Tag Archives: apple

Oh ffs iTunes!

I’m a Mac user, but I know we’re still in the minority. Consequently, I hear (Windows-using) people bang on about how much they hate iTunes on a daily basis. It’s never been a problem for me on a Mac. Not that is, until now.

When trying to download a (free) bit of software from the App store this morning, after entering my password, I was asked to enter it again and then complete three security questions. Seems a bit overkill from the start – even my bank don’t need this many separate levels of security. Then I got to the questions. Oh dear. It’s my least favourite type of security questions. That’s right – it’s the ones where an American has decided what questions you can pick from. Continue reading Oh ffs iTunes!

The Wonders of Technology

Sometimes it looks good. Sometimes it sounds good.
Other times it looks gimmicky and unnecessary, but you want it anyway.
Technology is a help to those that understand it, and a hinderance to those who don’t.
So here’s some real-world examples of where I’ve found it very helpful recently.


LateRooms.com recently enabled me to book a double hotel room, at a hotel in Shropshire, which had a gym, sauna, and swimming pool, all for the princely sum of £39 for the night.
It included breakfast too, but not dinner.

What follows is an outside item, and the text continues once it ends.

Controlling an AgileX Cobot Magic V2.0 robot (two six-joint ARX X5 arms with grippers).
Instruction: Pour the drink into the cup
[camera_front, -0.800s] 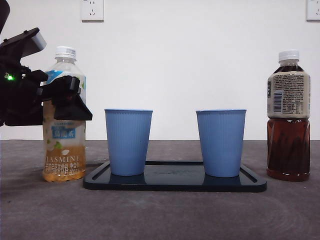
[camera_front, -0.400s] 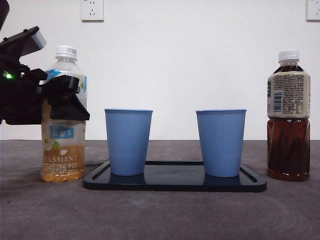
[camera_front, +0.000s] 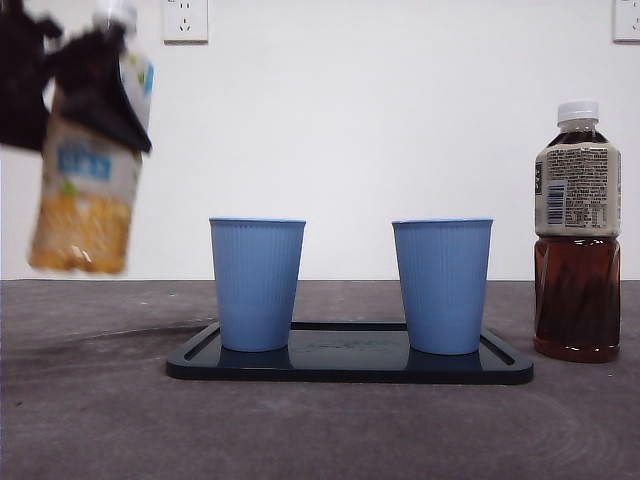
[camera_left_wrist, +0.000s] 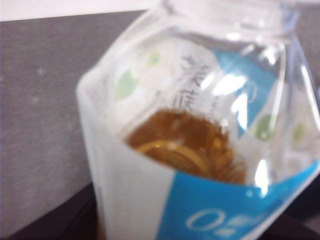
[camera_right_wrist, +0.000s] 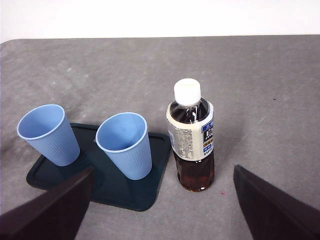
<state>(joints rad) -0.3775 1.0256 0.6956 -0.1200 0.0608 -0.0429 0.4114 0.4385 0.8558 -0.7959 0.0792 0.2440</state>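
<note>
Jasmine tea bottle (camera_front: 88, 160) now lifted off table, tilted, in left hand (camera_front: 75, 75)

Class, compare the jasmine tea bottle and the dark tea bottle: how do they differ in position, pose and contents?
The jasmine tea bottle is lifted off the table and tilted, gripped by the left end effector; the dark tea bottle stands upright on the table, untouched. The jasmine tea bottle holds pale amber liquid, the dark tea bottle deep brown. Both have white caps.
</note>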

Having got to the hotel, I spent a period flailing my arms around in water and not drowning, while my girlfriend swam up and down with considerable ease. Eventually we both got a bit hungry.
Where shall we eat?
At home I could look online, but I’m here now, in a hotel, with no laptop.
How to find a local restaurant in an area I’ve never visited before?

Bring on Vouchercloud.
Using the handy location search, it’s a free app that could pinpoint my position using the GPS in my iPhone, and got me a discount on local eatery Frankie and Benny’s. I’ve never eaten there before, and I’d never even heard of it, but I now know it to be a nationwide chain.
The food was alright (I would have said “good”, but the sweetcorn was soggy), although the restaurant a bit quirky, in that it plays loud old music, and every 15-20mins, the song skips to Cliff Richard’s “Congratulations”, they bring out a cake and sing Happy Birthday to someone.
Side note: I’ve seen the cake thing in TGI Fridays before, on a work colleague’s leaving do, when someone told them it was his birthday (it wasn’t).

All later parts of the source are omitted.